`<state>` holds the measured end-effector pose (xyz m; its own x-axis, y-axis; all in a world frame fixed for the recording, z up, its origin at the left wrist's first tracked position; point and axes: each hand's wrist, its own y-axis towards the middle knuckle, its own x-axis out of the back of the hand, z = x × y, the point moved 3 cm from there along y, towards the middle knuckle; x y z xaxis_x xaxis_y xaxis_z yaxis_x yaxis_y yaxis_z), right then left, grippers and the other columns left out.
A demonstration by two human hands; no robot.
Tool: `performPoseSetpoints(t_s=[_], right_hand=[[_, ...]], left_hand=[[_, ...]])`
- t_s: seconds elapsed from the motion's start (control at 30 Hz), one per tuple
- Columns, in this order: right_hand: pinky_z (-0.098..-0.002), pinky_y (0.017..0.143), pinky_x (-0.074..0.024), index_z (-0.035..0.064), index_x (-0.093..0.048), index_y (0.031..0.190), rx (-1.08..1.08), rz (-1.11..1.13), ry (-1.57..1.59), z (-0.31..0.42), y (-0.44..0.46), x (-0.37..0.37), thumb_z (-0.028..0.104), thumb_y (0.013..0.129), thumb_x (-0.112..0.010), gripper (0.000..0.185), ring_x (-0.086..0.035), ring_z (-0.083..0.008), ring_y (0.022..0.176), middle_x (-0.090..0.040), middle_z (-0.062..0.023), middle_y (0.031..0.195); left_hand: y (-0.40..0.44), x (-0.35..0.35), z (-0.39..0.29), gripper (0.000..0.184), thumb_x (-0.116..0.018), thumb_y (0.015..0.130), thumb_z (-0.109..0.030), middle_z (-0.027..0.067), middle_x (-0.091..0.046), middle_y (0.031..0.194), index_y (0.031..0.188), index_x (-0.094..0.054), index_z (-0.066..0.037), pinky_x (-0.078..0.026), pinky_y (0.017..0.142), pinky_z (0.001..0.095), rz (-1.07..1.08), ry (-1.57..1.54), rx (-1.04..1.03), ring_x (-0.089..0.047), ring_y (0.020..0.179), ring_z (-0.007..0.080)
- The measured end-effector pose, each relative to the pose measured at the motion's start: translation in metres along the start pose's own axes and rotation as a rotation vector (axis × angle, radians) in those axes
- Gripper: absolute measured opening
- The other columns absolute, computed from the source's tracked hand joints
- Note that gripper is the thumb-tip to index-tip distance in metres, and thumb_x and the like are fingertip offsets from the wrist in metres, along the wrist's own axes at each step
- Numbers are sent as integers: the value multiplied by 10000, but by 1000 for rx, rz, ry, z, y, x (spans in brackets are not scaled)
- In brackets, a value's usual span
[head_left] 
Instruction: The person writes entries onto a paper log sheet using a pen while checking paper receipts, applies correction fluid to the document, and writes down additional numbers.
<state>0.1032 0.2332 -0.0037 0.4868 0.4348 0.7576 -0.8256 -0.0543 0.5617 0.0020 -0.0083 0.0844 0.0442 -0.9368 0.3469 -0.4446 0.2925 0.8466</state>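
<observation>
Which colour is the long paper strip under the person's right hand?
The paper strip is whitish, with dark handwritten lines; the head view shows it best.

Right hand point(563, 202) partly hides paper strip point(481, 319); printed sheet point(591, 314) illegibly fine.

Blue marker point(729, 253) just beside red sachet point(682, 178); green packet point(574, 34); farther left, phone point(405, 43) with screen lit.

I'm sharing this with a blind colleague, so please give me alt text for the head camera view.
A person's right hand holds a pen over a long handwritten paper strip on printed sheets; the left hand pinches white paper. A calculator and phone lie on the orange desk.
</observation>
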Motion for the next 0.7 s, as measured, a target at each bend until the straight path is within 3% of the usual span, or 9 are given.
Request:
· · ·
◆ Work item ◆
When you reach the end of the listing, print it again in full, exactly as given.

◆ Task result ◆
`<state>` holds the measured end-effector pose (xyz m; its own x-axis, y-axis; all in a world frame fixed for the recording, z up, its origin at the left wrist's first tracked position; point and axes: each hand's wrist, its own y-axis towards the middle knuckle, its own x-axis out of the back of the hand, z = x × y, the point moved 3 cm from there along y, towards the middle knuckle; x y z xaxis_x xaxis_y xaxis_z yaxis_x yaxis_y yaxis_z), right then left, grippers and the other columns left out.
A demonstration by two human hands; no robot.
Tool: `performPoseSetpoints(t_s=[_], right_hand=[[_, ...]], left_hand=[[_, ...]])`
- t_s: seconds elapsed from the motion's start (control at 30 Hz), one per tuple
- Columns, in this order: right_hand: pinky_z (-0.098..-0.002), pinky_y (0.017..0.143), pinky_x (-0.074..0.024), index_z (-0.035..0.064), index_x (-0.093..0.048), index_y (0.031..0.190), rx (-1.08..1.08), rz (-1.11..1.13), ry (-1.57..1.59), z (-0.31..0.42), y (-0.44..0.46), x (-0.37..0.37), thumb_z (-0.028..0.104), thumb_y (0.013..0.129), thumb_x (-0.112..0.010), gripper (0.000..0.185), ring_x (-0.086..0.035), ring_z (-0.083..0.008), ring_y (0.022..0.176), middle_x (-0.090..0.040), middle_z (-0.062..0.023), middle_y (0.031..0.195); left_hand: y (-0.40..0.44), x (-0.35..0.35), z (-0.39..0.29), gripper (0.000..0.184), thumb_x (-0.116..0.018), thumb_y (0.015..0.130), thumb_z (-0.109..0.030), middle_z (-0.027..0.067), middle_x (-0.091..0.046), middle_y (0.031..0.194), index_y (0.031..0.188), index_x (-0.094..0.054), index_z (-0.066..0.037), pinky_x (-0.078..0.026), pinky_y (0.017..0.142), pinky_z (0.001..0.095), rz (-1.07..1.08), ry (-1.57..1.54), rx (-1.04..1.03), ring_x (-0.089..0.047), ring_y (0.020..0.179), ring_z (-0.007..0.080)
- The measured end-effector pose, each relative to the pose measured at the motion's start: translation in metres along the start pose's own axes and rotation as a rotation vector (axis × angle, radians) in those axes
- Gripper: absolute measured opening
- The other columns absolute, computed from the source's tracked hand joints
- Note that gripper is the thumb-tip to index-tip distance in metres, and thumb_x and the like are fingertip offsets from the wrist in metres, along the wrist's own axes at each step
- Numbers are sent as integers: the value multiplied by 10000, but by 1000 for rx, rz, ry, z, y, x (spans in brackets are not scaled)
- In brackets, a value's usual span
[head_left] 
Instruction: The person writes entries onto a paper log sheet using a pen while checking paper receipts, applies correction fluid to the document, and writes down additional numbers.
<state>0.1032 0.2332 -0.0037 0.4868 0.4348 0.7576 -0.8256 -0.0543 0.5617 0.0020 -0.0083 0.0844 0.0442 -0.9368 0.3469 -0.4446 0.2925 0.8466</state>
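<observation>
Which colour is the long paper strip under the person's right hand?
The paper strip is whitish, with dark handwritten lines; the head view shows it best.

Right hand point(563, 202) partly hides paper strip point(481, 319); printed sheet point(591, 314) illegibly fine.

Blue marker point(729, 253) just beside red sachet point(682, 178); green packet point(574, 34); farther left, phone point(405, 43) with screen lit.

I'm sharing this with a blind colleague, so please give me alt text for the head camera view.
A person's right hand holds a pen over a long handwritten paper strip on printed sheets; the left hand pinches white paper. A calculator and phone lie on the orange desk.
</observation>
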Motion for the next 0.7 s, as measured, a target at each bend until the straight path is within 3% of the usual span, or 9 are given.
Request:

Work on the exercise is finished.